§ **WHAT THE TASK REQUIRES**
Your answer must consist solely of the line containing "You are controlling" and each line after it through the end of the data, copied exactly.

§ **COLLECTED MATERIAL**
BEGIN
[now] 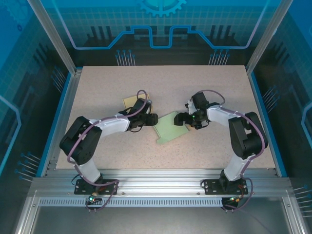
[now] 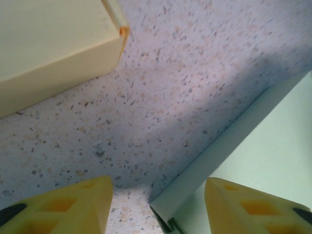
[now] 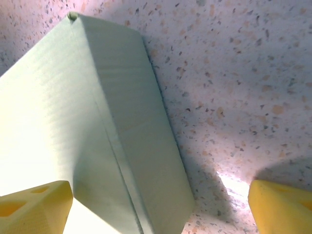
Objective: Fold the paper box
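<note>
The paper box is a pale green, flattened piece lying mid-table between the two arms. My left gripper is at its left corner. In the left wrist view, the yellow fingers stand apart with the box's corner between them, and neither pad presses on it. At the box's right end is my right gripper. It is open wide, and a folded side wall of the box lies between its fingertips, untouched.
A pale yellow folded box sits just behind the left arm, close to its wrist; in the left wrist view it is at the upper left. Speckled tabletop surrounds everything, bounded by blue rails and aluminium posts.
</note>
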`<act>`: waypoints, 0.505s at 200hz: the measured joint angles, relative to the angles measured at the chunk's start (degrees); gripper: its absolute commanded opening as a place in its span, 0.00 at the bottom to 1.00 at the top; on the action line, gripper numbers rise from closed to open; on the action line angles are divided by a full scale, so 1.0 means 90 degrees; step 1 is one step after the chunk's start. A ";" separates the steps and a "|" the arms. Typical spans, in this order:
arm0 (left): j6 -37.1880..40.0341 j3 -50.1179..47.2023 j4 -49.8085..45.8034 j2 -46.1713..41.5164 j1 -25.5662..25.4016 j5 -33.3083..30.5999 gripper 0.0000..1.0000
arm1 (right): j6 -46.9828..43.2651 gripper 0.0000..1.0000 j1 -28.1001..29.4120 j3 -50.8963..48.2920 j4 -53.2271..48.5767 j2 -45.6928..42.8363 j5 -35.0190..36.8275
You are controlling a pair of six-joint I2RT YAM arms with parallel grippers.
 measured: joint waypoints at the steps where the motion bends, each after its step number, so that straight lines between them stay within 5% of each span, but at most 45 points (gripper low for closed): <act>1: -0.0005 0.0010 -0.0010 0.0012 0.0000 -0.0002 0.49 | 0.0005 0.94 -0.0005 0.0000 0.0005 0.0000 -0.0007; 60: 0.0010 0.0129 -0.0226 0.0102 0.0024 0.0056 0.31 | 0.0194 0.93 -0.0304 -0.0206 0.0469 0.0022 -0.0918; 101: -0.0012 -0.0002 -0.0053 0.0102 0.0287 0.0345 0.30 | 0.0520 0.90 -0.0605 -0.0333 0.1103 0.0267 -0.1758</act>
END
§ **WRITTEN REPLY**
You are controlling a pair of six-joint I2RT YAM arms with parallel grippers.
 measured: joint waypoints at the steps where the motion bends, each after its step number, so that straight lines between them stay within 5% of each span, but at most 45 points (gripper low for closed): <act>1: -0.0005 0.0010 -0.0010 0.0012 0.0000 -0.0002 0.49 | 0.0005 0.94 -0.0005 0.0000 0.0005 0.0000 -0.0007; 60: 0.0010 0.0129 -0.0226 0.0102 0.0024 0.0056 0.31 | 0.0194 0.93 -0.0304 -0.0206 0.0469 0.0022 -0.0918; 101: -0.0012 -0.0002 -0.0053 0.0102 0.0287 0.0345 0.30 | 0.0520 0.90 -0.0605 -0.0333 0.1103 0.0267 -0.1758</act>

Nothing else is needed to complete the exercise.